This is also prominently featured on the PubMed search page:

 _Does NIH fund your work? Then your manuscript must be made available in
PubMed Central_ [2]

[1] <http://publicaccess.nih.gov/> [2] <http://www.ncbi.nlm.nih.gov/pubmed/>

------
timf
Not much meat to that story...

" _those who let their anger out in a constructive manner_ "

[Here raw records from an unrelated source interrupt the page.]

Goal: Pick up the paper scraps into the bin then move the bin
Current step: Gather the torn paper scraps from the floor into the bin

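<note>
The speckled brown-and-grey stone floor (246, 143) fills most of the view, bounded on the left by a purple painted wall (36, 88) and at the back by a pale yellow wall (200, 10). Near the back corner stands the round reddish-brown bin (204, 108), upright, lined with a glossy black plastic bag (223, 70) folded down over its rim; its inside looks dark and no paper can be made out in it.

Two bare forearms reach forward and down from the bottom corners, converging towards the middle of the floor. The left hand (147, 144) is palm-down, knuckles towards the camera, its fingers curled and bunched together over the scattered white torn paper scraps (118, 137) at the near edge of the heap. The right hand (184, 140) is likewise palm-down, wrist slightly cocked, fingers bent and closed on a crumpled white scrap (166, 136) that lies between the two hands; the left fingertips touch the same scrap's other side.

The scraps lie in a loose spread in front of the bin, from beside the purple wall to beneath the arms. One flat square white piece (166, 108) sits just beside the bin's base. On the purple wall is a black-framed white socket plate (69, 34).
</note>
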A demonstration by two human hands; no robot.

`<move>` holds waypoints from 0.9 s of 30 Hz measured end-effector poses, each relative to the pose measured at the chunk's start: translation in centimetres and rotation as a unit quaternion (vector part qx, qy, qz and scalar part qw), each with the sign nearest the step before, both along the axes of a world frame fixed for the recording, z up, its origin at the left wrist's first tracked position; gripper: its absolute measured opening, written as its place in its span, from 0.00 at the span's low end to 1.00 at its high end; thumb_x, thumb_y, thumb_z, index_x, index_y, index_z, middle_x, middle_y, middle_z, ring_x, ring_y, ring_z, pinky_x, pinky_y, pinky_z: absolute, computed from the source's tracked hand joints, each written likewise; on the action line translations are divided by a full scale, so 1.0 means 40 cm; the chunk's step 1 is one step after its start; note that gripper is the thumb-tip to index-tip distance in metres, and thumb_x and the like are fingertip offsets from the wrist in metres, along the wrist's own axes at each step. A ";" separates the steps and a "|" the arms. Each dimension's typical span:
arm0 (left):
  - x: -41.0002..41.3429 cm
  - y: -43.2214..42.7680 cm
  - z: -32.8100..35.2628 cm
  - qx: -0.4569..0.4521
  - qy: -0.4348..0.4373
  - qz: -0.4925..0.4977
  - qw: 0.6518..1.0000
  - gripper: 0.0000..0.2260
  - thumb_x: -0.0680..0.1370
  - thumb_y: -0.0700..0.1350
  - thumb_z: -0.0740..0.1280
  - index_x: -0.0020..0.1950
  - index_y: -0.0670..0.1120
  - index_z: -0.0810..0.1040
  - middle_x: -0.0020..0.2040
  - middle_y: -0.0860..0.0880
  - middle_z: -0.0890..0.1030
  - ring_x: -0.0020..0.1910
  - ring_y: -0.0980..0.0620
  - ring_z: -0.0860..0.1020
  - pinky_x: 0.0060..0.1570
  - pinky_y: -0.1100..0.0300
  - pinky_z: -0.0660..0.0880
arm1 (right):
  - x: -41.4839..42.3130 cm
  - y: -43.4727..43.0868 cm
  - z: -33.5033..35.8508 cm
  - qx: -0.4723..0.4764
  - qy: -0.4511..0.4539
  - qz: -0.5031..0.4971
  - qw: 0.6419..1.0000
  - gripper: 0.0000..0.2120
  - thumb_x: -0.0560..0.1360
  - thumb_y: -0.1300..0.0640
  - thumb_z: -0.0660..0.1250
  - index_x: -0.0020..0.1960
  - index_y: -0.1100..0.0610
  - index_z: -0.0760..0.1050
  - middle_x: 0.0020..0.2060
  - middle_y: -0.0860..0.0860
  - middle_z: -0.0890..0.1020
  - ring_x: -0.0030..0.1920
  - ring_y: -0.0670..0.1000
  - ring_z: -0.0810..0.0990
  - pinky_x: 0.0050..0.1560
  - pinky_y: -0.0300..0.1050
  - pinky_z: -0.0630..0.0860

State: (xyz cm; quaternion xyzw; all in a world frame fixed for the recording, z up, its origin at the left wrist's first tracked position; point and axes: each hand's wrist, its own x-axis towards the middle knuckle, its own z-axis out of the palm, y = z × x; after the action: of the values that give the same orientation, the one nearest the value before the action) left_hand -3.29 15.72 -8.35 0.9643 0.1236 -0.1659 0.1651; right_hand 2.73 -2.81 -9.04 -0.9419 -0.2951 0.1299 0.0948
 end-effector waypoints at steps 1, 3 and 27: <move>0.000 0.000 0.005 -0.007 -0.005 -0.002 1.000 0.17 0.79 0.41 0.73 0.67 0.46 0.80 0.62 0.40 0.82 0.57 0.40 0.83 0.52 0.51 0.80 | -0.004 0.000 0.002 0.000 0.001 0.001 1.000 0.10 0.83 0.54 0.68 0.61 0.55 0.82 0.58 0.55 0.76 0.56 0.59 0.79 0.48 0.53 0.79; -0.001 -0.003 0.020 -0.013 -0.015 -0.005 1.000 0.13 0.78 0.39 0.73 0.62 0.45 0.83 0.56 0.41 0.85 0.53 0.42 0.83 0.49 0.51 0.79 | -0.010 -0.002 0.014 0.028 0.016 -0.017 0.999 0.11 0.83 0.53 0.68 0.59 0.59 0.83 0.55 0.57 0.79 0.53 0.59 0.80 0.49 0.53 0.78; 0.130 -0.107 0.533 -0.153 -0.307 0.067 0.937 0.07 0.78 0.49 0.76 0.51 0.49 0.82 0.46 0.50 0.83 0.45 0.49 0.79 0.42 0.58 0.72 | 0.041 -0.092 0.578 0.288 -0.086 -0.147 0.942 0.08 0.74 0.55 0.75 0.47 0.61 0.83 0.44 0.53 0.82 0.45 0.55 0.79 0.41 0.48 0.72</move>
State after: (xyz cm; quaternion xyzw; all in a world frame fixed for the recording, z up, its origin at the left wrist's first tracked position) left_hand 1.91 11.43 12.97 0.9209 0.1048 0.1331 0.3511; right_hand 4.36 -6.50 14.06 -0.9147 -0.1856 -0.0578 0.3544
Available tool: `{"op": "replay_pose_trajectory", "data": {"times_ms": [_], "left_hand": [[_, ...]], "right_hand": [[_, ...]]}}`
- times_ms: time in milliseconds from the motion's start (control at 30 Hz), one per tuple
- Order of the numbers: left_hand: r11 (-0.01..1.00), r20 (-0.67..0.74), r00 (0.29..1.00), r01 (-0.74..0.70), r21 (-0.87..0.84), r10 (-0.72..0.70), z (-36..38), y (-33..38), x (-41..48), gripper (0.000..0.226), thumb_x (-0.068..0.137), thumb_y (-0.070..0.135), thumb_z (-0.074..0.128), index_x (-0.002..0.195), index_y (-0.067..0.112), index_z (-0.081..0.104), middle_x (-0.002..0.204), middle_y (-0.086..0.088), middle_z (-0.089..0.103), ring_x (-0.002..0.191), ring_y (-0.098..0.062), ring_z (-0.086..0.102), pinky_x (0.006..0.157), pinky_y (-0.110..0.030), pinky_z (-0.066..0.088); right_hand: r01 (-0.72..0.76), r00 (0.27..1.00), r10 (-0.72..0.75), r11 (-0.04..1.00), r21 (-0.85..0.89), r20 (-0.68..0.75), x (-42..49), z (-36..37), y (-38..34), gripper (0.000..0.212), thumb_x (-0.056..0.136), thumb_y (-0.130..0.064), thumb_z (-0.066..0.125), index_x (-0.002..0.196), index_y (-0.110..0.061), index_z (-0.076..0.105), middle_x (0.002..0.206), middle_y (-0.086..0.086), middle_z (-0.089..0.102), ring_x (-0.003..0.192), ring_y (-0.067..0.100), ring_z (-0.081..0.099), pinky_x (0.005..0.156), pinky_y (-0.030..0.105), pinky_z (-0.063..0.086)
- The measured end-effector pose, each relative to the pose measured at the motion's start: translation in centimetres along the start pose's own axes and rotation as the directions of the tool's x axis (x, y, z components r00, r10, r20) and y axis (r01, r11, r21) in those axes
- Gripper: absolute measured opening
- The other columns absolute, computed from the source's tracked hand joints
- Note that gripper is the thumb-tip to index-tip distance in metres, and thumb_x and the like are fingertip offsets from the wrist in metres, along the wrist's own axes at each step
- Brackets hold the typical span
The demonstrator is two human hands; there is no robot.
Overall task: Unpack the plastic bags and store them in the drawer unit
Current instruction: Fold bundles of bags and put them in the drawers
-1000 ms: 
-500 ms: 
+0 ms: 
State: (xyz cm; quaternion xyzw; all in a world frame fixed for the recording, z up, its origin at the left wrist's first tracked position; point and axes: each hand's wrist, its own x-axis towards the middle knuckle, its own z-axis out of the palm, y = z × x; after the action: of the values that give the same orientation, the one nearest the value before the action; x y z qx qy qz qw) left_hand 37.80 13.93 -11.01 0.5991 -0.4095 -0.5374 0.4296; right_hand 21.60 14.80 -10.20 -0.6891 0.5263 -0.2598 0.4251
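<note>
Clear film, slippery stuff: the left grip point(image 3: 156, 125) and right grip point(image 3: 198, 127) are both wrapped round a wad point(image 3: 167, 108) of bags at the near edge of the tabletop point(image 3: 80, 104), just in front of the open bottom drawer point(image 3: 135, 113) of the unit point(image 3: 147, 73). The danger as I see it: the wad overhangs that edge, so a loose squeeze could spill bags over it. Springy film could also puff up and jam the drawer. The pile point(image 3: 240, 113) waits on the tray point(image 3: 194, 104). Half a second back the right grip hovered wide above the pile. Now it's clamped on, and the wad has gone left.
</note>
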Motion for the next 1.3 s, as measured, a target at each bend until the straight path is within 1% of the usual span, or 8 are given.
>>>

The article doesn't explain what this means but sounds like it's probably
"don't lie down and take it when you encounter bullshit" which is of course
"good for your career."

------
icey
Showing that you care about your work gives people the impression that you
care about your work; story at 11.

------
akikuchi
This seems to me like a good example of an interesting subject, edited into an
overly-condensed article, and tagged with a catchy, but somewhat misleading
title. I imagine it would be very difficult to control an experiment just on
response to anger (as opposed to other emotions). Without seeing more detail,
this article to me basically says that being self-aware and having a healthy
understanding of the full range of one's natural emotions "is good for
career." Doesn't seem particularly groundbreaking that anger would be included
in that list.

------
orthogonal
It would be interesting to know what proportion of people are "constructively"
letting out their anger. If everybody did it, would it still be an effective
tactic? The standards of "professional behaviour" - especially in large
organisations - tend to revolve around conflict avoidance, consensus and
compromise. Is letting your anger out an abuse of that commons?

------
DenisM
Of three options, each subsequent is better than the previous:

    
    
      1. Get angry and stay angry but don't show it. Conflict is not resolved.
      2. Get angry and vent it, thus resolving the conflict (possibly by parting ways)
      3. Don't get angry, but work on the problems.
    
    

Brought to you by the institute of common sense.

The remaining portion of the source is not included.